Building on Class 9 function basics, this topic covers recursion (functions that call themselves), lambda expressions (anonymous functions), higher-order functions (map, filter), and modules for code organisation.
Recursion: a function that calls itself. Must have a base case (stopping condition) to avoid infinite recursion. Factorial: def factorial(n): if n == 0: return 1; return n * factorial(n-1). How it works: factorial(4) → 4 * factorial(3) → 4 * 3 * factorial(2) → ... → 4 * 3 * 2 * 1 = 24. Classic examples: Fibonacci, power, sum of digits, Tower of Hanoi. Python's default recursion limit: 1000 calls.
Lambda: anonymous function for simple operations. square = lambda x: x**2; square(5) → 25. map(): apply function to every item. list(map(lambda x: x**2, [1,2,3,4])) → [1,4,9,16]. filter(): keep items where function returns True. list(filter(lambda x: x%2==0, [1,2,3,4])) → [2,4]. Modules: import math (math.sqrt, math.pi), import random (random.randint, random.choice), import os, import datetime. Create your own: save functions in mymodule.py, use import mymodule.

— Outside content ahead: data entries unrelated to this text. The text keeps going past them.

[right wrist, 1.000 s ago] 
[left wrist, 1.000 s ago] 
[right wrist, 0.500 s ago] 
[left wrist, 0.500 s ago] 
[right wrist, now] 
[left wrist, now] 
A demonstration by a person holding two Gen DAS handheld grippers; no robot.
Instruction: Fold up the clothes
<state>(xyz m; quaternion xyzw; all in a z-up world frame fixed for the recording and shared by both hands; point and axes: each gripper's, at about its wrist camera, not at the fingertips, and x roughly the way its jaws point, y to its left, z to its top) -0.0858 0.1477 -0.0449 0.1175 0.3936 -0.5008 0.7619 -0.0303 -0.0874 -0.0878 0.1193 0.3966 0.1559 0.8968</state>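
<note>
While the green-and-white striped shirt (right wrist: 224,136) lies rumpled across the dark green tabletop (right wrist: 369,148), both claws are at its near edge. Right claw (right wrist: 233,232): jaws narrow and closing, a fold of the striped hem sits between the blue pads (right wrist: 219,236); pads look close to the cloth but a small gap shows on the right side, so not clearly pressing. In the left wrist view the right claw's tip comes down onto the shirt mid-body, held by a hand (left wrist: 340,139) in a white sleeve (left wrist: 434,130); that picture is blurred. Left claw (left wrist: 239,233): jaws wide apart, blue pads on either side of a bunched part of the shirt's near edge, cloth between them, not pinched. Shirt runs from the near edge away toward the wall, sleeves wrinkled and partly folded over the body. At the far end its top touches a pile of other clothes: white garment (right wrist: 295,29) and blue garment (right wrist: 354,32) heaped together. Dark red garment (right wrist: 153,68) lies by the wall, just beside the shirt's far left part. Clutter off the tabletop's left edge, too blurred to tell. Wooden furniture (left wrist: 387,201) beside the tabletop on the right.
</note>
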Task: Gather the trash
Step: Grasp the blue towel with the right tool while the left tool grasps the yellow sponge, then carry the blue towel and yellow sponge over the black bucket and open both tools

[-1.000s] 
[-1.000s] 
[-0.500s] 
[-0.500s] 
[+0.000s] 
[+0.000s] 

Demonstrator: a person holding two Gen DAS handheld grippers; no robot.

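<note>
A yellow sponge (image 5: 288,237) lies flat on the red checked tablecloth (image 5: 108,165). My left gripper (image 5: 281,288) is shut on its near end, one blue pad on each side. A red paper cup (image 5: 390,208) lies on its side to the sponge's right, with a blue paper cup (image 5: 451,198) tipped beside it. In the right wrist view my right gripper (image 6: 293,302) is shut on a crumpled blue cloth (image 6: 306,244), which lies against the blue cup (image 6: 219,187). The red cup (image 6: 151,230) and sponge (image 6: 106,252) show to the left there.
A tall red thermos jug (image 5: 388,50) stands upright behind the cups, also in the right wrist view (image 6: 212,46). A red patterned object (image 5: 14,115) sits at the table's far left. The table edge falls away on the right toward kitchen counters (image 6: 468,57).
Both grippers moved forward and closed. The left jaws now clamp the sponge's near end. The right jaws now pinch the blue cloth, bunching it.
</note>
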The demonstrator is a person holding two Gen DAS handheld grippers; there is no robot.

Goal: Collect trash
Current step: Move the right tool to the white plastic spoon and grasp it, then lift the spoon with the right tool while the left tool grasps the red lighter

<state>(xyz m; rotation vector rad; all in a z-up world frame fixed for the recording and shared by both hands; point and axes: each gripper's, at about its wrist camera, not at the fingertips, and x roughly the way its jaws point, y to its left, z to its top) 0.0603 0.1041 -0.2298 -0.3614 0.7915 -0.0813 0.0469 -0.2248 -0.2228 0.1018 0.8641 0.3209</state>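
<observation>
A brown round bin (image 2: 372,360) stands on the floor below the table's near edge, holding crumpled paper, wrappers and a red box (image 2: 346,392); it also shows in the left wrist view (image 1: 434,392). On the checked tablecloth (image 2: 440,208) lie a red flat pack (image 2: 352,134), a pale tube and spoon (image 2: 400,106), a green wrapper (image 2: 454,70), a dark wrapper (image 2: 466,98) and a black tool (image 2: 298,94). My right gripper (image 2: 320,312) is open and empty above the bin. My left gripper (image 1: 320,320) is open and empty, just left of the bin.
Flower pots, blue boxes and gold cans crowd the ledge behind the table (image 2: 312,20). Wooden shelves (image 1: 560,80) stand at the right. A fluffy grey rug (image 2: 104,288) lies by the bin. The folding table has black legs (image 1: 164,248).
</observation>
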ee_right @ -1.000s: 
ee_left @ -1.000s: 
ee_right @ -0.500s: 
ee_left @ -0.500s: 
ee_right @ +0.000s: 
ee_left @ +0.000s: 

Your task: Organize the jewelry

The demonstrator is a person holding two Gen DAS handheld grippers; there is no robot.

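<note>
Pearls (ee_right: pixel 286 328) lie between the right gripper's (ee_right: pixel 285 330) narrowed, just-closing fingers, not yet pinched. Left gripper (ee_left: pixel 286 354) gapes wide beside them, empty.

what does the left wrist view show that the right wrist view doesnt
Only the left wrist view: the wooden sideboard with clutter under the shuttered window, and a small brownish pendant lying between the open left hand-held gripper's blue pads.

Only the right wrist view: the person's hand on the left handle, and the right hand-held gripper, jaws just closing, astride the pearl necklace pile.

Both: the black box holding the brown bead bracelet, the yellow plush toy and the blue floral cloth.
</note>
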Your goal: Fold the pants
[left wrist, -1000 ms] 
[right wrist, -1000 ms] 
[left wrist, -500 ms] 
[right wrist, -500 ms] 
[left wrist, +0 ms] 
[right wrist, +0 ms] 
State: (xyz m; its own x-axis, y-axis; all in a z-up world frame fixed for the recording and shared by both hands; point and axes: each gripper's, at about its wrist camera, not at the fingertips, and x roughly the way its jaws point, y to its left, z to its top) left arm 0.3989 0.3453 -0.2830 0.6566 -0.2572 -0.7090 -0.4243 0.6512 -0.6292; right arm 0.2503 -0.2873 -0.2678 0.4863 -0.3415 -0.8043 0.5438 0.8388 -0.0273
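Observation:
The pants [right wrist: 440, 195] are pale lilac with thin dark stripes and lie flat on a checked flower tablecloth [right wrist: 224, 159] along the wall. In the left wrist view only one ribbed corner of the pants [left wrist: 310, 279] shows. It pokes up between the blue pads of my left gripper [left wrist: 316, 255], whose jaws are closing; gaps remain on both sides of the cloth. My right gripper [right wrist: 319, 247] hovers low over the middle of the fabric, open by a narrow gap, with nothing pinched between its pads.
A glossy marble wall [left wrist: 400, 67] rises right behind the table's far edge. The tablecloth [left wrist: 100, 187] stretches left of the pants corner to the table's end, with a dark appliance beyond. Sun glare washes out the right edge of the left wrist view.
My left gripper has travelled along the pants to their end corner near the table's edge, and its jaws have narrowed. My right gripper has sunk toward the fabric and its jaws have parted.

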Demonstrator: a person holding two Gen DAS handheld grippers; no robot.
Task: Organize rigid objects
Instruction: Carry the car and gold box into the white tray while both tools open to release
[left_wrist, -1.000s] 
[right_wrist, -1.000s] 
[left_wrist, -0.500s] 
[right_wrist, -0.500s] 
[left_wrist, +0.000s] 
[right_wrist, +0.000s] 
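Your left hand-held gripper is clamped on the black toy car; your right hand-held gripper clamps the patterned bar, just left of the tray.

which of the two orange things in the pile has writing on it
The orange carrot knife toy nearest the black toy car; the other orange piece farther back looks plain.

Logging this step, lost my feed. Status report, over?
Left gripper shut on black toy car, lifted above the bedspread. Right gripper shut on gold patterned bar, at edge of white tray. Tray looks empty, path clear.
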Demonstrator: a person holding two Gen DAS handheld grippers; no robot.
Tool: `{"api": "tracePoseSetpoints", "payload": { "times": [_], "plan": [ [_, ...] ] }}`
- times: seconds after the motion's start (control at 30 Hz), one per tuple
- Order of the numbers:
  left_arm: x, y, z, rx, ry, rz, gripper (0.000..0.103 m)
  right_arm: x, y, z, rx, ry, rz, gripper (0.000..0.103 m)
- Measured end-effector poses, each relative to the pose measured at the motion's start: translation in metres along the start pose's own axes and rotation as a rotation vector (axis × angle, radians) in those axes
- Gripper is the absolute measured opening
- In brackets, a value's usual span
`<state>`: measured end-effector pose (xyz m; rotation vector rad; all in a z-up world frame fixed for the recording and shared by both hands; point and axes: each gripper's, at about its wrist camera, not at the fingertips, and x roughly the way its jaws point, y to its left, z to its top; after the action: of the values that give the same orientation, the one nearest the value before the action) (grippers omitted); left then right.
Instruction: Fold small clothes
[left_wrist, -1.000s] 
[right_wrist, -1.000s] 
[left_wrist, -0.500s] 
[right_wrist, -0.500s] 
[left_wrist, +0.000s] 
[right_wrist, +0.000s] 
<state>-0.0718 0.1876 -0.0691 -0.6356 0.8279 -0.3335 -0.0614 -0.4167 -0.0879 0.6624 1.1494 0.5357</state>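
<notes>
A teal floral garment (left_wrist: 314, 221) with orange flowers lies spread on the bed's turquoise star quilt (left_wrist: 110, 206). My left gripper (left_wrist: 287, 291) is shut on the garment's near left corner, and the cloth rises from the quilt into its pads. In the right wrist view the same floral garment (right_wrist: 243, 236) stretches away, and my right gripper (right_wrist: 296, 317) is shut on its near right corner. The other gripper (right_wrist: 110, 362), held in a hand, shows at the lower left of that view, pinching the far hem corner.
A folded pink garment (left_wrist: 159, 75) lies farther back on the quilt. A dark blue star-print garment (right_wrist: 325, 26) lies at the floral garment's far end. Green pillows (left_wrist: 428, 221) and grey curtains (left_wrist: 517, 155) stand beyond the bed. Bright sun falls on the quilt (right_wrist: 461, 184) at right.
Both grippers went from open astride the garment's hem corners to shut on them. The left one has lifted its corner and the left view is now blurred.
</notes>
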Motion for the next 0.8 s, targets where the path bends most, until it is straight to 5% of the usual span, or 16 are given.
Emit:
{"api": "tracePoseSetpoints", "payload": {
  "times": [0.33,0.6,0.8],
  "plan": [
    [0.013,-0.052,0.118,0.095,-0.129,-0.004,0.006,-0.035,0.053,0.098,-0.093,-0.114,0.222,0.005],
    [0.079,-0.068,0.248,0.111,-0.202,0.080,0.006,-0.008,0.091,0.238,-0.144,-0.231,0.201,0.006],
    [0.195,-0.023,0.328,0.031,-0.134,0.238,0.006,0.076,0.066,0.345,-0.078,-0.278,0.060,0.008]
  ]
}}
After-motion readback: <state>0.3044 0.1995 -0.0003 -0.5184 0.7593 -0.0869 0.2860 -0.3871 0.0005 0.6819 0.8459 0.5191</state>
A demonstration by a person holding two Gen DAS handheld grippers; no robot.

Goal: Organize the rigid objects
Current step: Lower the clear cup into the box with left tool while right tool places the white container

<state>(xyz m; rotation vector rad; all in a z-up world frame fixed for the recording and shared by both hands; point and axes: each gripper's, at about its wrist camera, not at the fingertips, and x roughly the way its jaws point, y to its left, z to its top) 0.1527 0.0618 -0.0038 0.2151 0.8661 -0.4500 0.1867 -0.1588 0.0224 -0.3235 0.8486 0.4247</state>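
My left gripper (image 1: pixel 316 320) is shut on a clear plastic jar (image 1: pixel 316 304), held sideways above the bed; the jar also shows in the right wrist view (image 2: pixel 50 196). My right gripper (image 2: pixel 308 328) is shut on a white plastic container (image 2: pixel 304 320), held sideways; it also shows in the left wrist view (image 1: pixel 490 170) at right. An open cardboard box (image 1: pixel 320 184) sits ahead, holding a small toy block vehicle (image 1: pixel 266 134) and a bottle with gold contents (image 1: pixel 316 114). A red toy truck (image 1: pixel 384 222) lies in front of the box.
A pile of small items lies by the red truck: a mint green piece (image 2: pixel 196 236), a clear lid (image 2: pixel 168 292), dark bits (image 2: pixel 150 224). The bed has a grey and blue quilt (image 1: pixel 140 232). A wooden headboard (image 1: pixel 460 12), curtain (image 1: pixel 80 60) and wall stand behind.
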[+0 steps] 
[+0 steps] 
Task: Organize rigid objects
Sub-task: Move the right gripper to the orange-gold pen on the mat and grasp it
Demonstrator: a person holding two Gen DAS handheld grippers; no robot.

Use recursion when the problem has a natural recursive structure — tree traversal, mathematical sequences (factorial, Fibonacci), divide-and-conquer algorithms, exploring all possibilities (backtracking). Use loops when you need simple iteration — processing a list, counting, searching. Recursion is elegant but uses more memory (each call adds to the call stack) and can be slower than loops. In Python, prefer loops for performance-critical code. Use recursion when it makes the logic significantly clearer.